• [Problem description]
Omit the images and output every line of the data below exactly.

>>>

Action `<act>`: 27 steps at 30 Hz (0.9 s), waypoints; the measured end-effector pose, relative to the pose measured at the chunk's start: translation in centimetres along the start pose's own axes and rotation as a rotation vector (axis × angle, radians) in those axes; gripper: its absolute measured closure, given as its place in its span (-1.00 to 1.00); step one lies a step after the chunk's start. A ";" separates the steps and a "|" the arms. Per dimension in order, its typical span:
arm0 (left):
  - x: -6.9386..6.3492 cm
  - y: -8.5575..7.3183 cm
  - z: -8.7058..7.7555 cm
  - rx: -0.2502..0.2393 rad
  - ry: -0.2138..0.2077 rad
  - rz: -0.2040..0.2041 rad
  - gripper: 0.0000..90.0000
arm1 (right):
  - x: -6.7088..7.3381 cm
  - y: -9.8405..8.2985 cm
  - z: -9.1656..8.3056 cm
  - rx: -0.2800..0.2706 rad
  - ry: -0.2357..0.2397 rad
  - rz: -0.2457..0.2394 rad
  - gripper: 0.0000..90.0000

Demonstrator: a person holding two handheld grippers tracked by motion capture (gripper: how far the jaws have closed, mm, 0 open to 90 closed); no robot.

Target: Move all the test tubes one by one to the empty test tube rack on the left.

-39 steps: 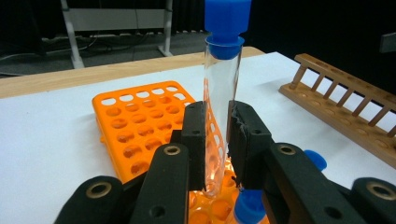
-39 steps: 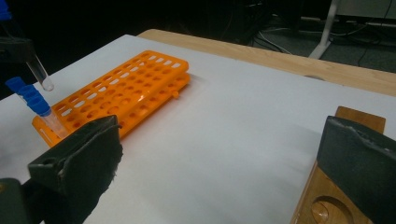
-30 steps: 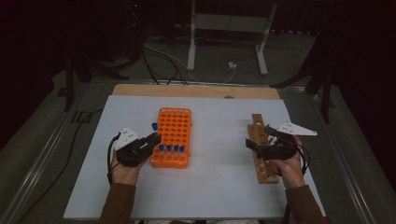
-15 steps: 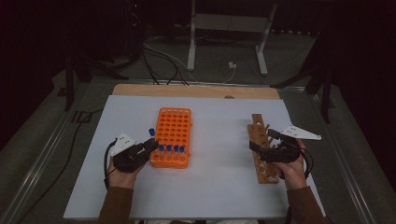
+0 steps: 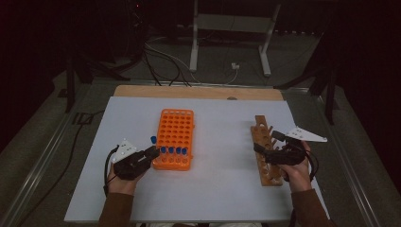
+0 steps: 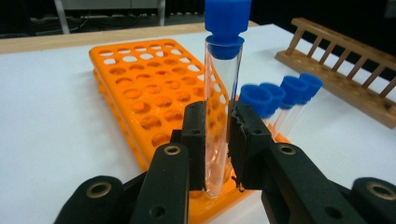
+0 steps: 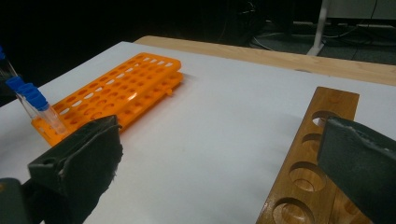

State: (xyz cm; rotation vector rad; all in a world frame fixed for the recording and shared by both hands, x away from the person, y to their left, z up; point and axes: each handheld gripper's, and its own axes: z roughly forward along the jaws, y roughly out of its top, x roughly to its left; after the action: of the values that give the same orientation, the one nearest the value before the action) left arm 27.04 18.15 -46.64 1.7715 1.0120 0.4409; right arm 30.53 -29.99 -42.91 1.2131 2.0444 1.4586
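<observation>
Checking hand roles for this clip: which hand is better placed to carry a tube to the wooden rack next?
Left. Its tongs are shut on a blue-capped tube by the orange rack; the right tongs are open over the wooden rack.

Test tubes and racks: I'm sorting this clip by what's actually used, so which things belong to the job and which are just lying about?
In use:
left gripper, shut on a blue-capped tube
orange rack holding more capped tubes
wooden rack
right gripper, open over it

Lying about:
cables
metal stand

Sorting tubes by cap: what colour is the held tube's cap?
Blue cap, clearest in the left gripper view.
</observation>
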 end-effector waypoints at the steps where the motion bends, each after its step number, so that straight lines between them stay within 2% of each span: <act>1: 0.0 -0.1 0.0 -0.003 0.000 0.001 0.73 | 0.0 0.0 0.0 0.000 0.000 -0.001 -1.00; 5: 0.3 -0.2 0.0 -0.013 0.006 -0.003 0.73 | 0.0 0.0 0.1 0.002 0.001 -0.001 -1.00; 8: 0.5 -0.3 0.1 -0.021 0.026 0.005 0.73 | 0.1 0.0 0.1 0.005 0.002 -0.002 -1.00; 10: 0.6 -0.5 0.4 -0.001 0.032 0.014 0.73 | 0.1 -0.1 0.2 0.005 0.002 -0.002 -1.00; 15: 0.2 -1.2 1.5 0.091 0.047 0.064 0.73 | 0.1 -0.1 0.2 0.008 0.006 -0.003 -1.00; 27: -0.2 -1.5 1.7 0.155 0.069 0.092 0.73 | 0.0 -0.3 0.1 0.009 0.007 -0.005 -1.00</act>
State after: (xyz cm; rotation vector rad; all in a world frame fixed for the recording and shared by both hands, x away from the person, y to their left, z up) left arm 27.44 17.24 -48.67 1.9583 1.0398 0.4954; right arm 30.47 -29.92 -43.17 1.2073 2.0588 1.4555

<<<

• [Exercise answer]
Action `<act>`: 27 steps at 30 Hz (0.9 s), waypoints; the measured end-effector pose, relative to the pose measured at the chunk's start: translation in centimetres along the start pose's own axes and rotation as a rotation vector (axis × angle, radians) in those axes; gripper: its absolute measured closure, given as its place in its span (-1.00 to 1.00); step one lies a step after the chunk's start. A ";" separates the steps and a "|" the arms. Per dimension in order, its typical span:
arm0 (left):
  - x: -6.9386..6.3492 cm
  - y: -8.5575..7.3183 cm
  - z: -8.7058..7.7555 cm
  - rx: -0.2502..0.2393 rad
  - ry: -0.2138..0.2077 rad
  - rz: -0.2040..0.2041 rad
  - gripper: 0.0000..90.0000
arm1 (right):
  - x: -6.7088..7.3381 cm
  - y: -9.8405..8.2985 cm
  - z: -9.1656..8.3056 cm
  - rx: -0.2800..0.2706 rad
  - ry: -0.2357..0.2397 rad
  - rz: -0.2457..0.2394 rad
  - gripper: 0.0000..90.0000

Demonstrator: a person holding two handheld grippers tracked by motion capture (gripper: how far the jaws have closed, mm, 0 open to 90 closed); no robot.

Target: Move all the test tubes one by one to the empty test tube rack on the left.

-39 steps: 
-39 steps: 
-30 steps: 
-15 steps: 
+0 steps: 
+0 steps: 
+0 steps: 

State: (xyz cm; rotation vector rad; all in a world frame fixed for the recording and shared by both hands, x away from the person, y to their left, z up; point and axes: each handheld gripper's, and its own axes: z roughly forward along the jaws, y roughly out of its top, x roughly to its left; after the action: of the values that give the same orientation, the one nearest the value before the action) left arm 27.04 18.15 -46.64 1.7715 1.0120 0.4409; right arm 30.53 -29.99 -42.91 1.2131 2.0444 1.4586
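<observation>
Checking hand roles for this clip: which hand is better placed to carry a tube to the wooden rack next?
Left. Its tongs are shut on a blue-capped tube by the orange rack; the right tongs are open over the wooden rack.

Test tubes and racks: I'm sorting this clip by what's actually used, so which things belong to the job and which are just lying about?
In use:
left gripper, shut on a blue-capped tube
orange rack holding more capped tubes
wooden rack
right gripper, open over it

Lying about:
cables
metal stand

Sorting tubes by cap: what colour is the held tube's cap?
Blue cap, clearest in the left gripper view.
</observation>
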 end-effector waypoints at the steps where the motion bends, each after its step number, so that straight lines between them stay within 2% of each span: <act>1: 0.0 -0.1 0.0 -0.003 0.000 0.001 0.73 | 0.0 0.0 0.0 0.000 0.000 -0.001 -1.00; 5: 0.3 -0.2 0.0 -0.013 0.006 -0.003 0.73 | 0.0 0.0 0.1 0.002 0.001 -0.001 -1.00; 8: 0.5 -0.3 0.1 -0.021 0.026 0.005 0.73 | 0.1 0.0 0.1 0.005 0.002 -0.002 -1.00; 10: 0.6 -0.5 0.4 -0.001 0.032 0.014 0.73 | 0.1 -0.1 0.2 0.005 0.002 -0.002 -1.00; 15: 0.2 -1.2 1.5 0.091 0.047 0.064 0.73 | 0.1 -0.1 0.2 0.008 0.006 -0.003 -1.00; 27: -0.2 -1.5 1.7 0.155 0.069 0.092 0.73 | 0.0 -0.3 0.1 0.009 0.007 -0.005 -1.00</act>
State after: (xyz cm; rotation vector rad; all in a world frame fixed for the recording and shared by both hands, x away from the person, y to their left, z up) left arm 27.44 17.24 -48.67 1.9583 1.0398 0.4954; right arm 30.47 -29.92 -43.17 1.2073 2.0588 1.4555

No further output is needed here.